Proofiness - Charles Seife [76]
Imagine, for example, that some joker in Sitka, Alaska, fills out his census form to say that there are 300 million people living in his household. If the Census Bureau were to take him seriously, it would mean that Alaska would suddenly be the most populous state in the Union by a huge margin; indeed, half of the representatives in the House would be representing this gentleman’s household. Luckily, no census worker is stupid enough to believe him. It’s obvious that the guy is lying—he gave the census a bad piece of data. But what can the Census Bureau do about it? The only choice is to clean up the datum somehow—and doing this means that they must use a statistical technique known as imputation.
In an imputation, a Census Bureau statistician picks out a datum that looks wrong. (Anyone who says that he has seventy-seven children or is 175 years old, for example, is probably lying.) Then the statistician wipes out the questionable answer and replaces it with census data from similar-looking households.
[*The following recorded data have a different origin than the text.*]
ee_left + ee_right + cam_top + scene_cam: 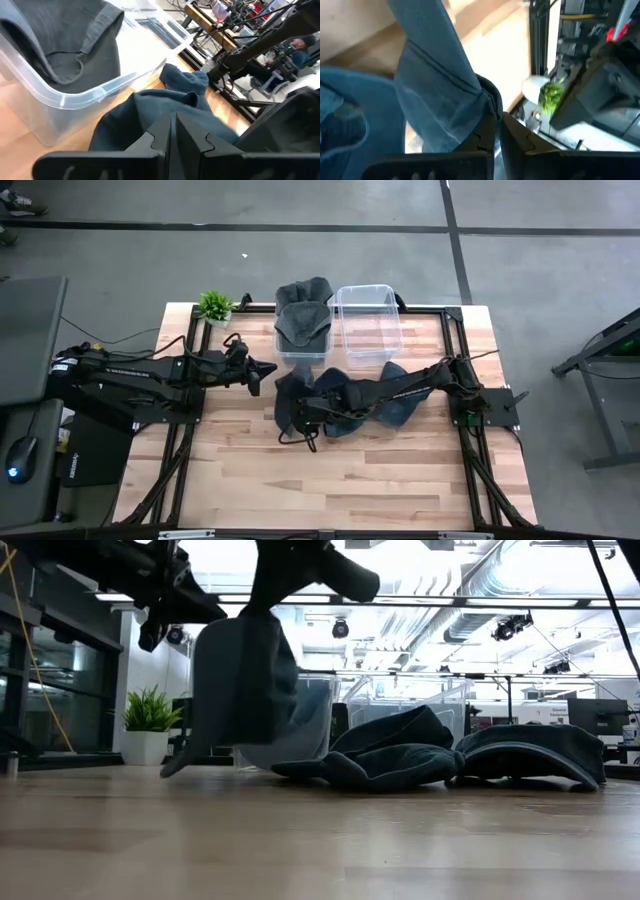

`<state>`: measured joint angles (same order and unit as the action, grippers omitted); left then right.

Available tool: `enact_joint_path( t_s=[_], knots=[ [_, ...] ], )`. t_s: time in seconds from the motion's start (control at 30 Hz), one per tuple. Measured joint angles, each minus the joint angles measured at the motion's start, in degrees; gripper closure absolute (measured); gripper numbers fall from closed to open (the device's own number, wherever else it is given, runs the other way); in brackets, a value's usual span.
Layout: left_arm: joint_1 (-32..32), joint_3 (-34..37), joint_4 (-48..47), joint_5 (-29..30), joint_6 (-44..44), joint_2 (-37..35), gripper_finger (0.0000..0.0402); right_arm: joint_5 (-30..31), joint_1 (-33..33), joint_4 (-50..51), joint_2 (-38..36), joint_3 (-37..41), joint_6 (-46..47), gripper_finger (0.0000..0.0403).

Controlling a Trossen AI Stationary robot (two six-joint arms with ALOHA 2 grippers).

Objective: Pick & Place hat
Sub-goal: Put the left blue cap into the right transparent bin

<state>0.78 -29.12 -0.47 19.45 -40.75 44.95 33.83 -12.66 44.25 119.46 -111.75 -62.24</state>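
Note:
Several dark blue hats lie heaped on the table (395,395) (400,755). My right gripper (303,417) (497,117) reaches across them from the right and is shut on one blue hat (245,670), which hangs at the heap's left end. My left gripper (262,370) (172,120) is shut and empty, hovering just left of that hat, close to the left bin. A grey hat (303,320) (55,45) rests in the left clear bin (300,355), its crown over the far rim. My right gripper pinches the blue hat by a folded edge of its cloth (487,102) between the two fingers, coming from above. The hat hangs below the fingers, upright. Its lowest tip (175,768) is at table height; whether it touches the wood I cannot tell.
An empty clear bin (368,325) stands to the right of the bin with the grey hat, both at the far edge. A small potted plant (215,305) (150,725) sits at the far left corner. Bare wood (330,480) spreads along the near half.

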Motion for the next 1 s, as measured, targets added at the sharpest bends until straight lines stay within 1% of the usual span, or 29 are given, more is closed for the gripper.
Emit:
enact_joint_path(
  t_s=[0.17, 0.43, 0.63, 0.77, 0.87, 1.0],
  knots=[
    [0.0, 0.0, 0.1, 1.5, 2.0, 0.0, 0.0378, 3.3, -0.3, 5.0, 0.0, -2.4, 2.2, 0.0399],
    [0.0, 0.0, 0.4, 4.6, 5.9, 0.4, 0.0378, 3.8, -0.8, 10.9, 0.0, -7.5, 5.2, 0.0399],
    [0.0, 0.0, 0.3, 5.2, 8.3, 0.4, 0.0378, 3.8, -2.3, 14.6, 0.0, -12.6, 6.2, 0.0399],
    [0.0, 0.0, 0.4, 5.2, 9.7, 0.4, 0.0375, 3.8, -3.5, 16.8, 0.0, -15.6, 4.8, 0.0399],
    [0.0, 0.0, 0.4, 4.8, 10.5, 0.4, 0.0353, 5.4, -4.5, 16.8, 0.0, -16.4, 2.0, 0.0399],
    [0.0, 0.0, 0.4, 4.8, 10.6, 0.4, 0.0296, 11.9, -5.9, 17.2, 0.0, -16.5, -2.8, 0.0399]
  ],
)
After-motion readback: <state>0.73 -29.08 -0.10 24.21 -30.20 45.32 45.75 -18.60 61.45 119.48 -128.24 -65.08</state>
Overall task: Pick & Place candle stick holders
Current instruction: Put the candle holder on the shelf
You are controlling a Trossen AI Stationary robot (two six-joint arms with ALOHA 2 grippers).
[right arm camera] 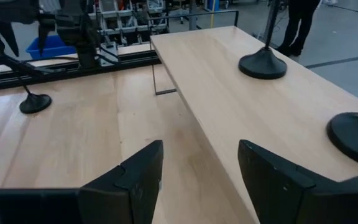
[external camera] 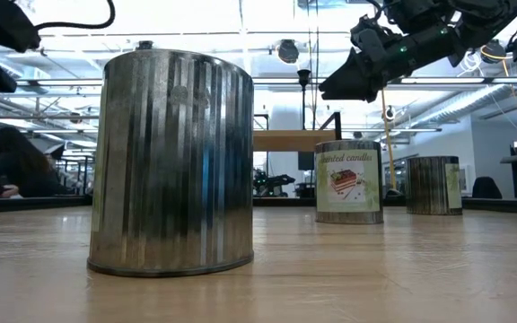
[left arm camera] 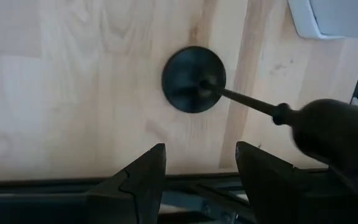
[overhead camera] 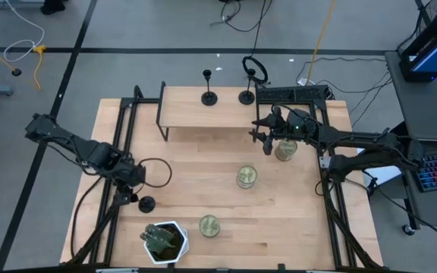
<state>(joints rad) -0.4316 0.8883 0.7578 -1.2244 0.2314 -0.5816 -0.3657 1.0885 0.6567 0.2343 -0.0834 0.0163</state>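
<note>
A ribbed metal tin point(external camera: 170, 161) is sitting closest to the low camera on the wooden table point(overhead camera: 203, 182), with two more tins point(external camera: 348, 181) point(external camera: 434, 185) standing farther back behind it. From above, those tins are showing as pale round tops: one near the white plant pot point(overhead camera: 165, 241), one in the middle of the table point(overhead camera: 246, 177), and one under my right arm point(overhead camera: 285, 149).

I am taking the raised wooden shelf point(overhead camera: 203, 106) at the far side of the table as my landmark. Two candle stick holders are standing upright on its far edge, one point(overhead camera: 209, 97) near the middle and one point(overhead camera: 246, 96) toward the shelf's right end. A third candle stick holder point(overhead camera: 146, 203) is standing on the table well in front of the shelf, off its left end and close to the plant pot.

My left gripper point(overhead camera: 130, 184) is hovering just over that third holder, and I am holding my fingers released with nothing between them; through my left wrist camera I am looking down on its round black base point(left arm camera: 193, 79) and its stem.

My right gripper point(overhead camera: 266, 138) is hanging in the air just in front of the shelf's right end, fingers spread and empty. In my right wrist camera the shelf is running ahead of me with the two holders point(right arm camera: 263, 62) point(right arm camera: 356, 137) on it.
</note>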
The replacement number is a guess, but an educated one—and it’s certainly closer to the truth than the phony datum. And in fact, there’s really no alternative. Wiping out the datum or, more drastically, tossing out the entire census form is also imputation. The act of wiping out a datum is a substitution: the worker is still replacing someone’s answer (seventy-seven children) with another answer (zero children); a null answer is still an answer. Similarly, tossing out a census form is equivalent to imputing that a dwelling is vacant. Instead of making bad imputations by simply wiping out dubious results, the Census Bureau prefers to make an educated guess from the freshest census data it has, a process known as “hot-deck imputation.”76 It’s more likely to be approximately correct, so it does less violence to the validity of the census results. The only other option—the only way to avoid imputation entirely—is to take every single census form at face value. You have to duly record the responses of every 175-year-old woman, every man with seventy-seven children, and, yes, the gentleman in Sitka who has 300 million people in his household. Without imputation, the results of the census become worthless.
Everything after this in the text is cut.